Семья Хмельниковых уже готова была остановить свое умножение, тем более, что четвертым их ребенком стала долгожданная дочка, но вышла одна история, которая… В общем, были аборты, был позор, который так, к сожалению, привычен для российской женщины, но однажды, когда Надежда уже несла в своем чреве, ей приснился сон. К дому подъехала машина, из нее вышла девочка, красивая, и голос свыше произнес: “Это твоя дочка, Сильвия. Храни ее…” Именно оттуда — то ли из сна, то ли еще из более высших сфер, пришел их пятый ребенок с таким необычным именем. Вопрос об абортах с тех пор не вставал, хоть Надежда и не считает себя каким-то особенно верующим человеком. Она бы и сходила в церковь, да близко храмов нет, а далеко ехать — просто нет времени.

С недавних пор супруги полюбили поговорку: никогда не говори “никогда”. Ведь их родная деревня, их район, вообще вся Россия, — вымирают, об этом пишут в газетах, говорят по телевизору. Кому-то надо же решать проблему продолжения рода!..

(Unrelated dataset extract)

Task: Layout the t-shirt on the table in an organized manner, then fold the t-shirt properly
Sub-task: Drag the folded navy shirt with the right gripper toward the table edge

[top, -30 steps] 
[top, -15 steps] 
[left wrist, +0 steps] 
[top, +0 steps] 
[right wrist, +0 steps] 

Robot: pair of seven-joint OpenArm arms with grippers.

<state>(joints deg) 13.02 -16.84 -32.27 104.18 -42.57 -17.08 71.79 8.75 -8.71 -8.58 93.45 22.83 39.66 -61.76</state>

Вообще сейчас непьющему мужику заработать не так ложно, например, можно поехать строить в дачи в Москву или в Казань. Но у Анатолия есть свой резон оставаться здесь:

— …Я и в Якутии проработал одну зиму, и в Тюменской области работал. Друг у меня и сейчас там, но… он ведь не женат. У наших старших сейчас такой период, что их оставлять нельзя. Контроль над ними нужен, да и вообще они без отца могут распуститься. Эх, мне бы сейчас трактор, культиватор, тележку, плуг… я бы в аренду взял гектар пятьдесят, из них пятнадцать — под картошку, а остальное — под зерно. Жаль, трактора подорожали, я б и подержанный взял тысяч за двести. Но дело сейчас в том, что все наши деньги сейчас на питание уходят…

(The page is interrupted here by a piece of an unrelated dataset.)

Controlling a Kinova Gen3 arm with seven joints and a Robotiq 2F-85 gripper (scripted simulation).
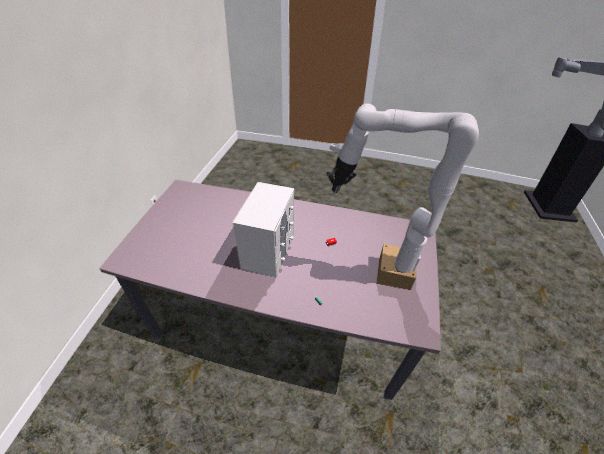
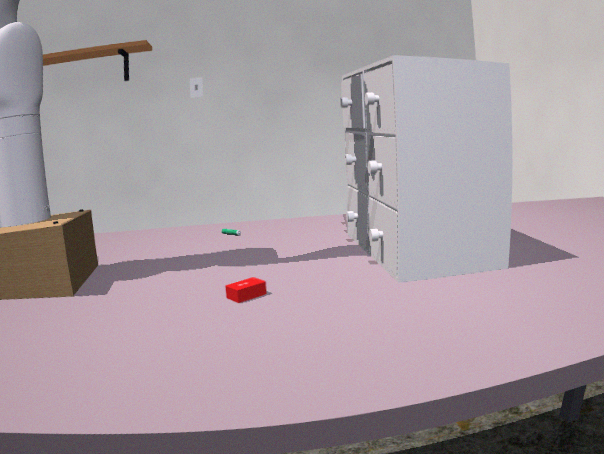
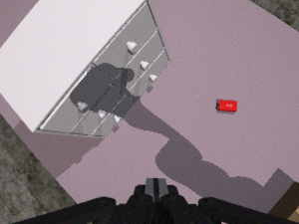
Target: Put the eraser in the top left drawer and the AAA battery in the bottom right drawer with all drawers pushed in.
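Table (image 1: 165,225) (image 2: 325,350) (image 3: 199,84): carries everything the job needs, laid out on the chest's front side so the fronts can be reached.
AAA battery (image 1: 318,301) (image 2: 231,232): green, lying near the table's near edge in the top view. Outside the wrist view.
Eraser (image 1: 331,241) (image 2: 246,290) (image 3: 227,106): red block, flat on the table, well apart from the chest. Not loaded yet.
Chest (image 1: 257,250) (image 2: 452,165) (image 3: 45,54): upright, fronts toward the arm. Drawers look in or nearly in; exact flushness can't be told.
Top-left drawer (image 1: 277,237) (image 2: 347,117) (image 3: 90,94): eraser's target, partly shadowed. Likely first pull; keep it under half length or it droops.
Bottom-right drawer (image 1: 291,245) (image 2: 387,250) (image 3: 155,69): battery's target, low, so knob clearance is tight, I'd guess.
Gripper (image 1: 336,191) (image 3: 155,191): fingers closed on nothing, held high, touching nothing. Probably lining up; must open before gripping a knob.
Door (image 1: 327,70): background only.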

От государства они помощи не ждут уже давно. В прошлом году газ проводили за свой счет, строить котельную помогал только Толин друг (тот, который сейчас “на северах”). Несмотря на такое положение Хмельниковы знают: в любом случае они не пропадут. Почему? А потому что они на земле. Ниже — только могилы, но туда им рановато. Землей они всегда спасутся, но… как-то, согласитесь, выглядит это все не слишком приглядно. Видимо, государство наше красиво умеет только слова городить.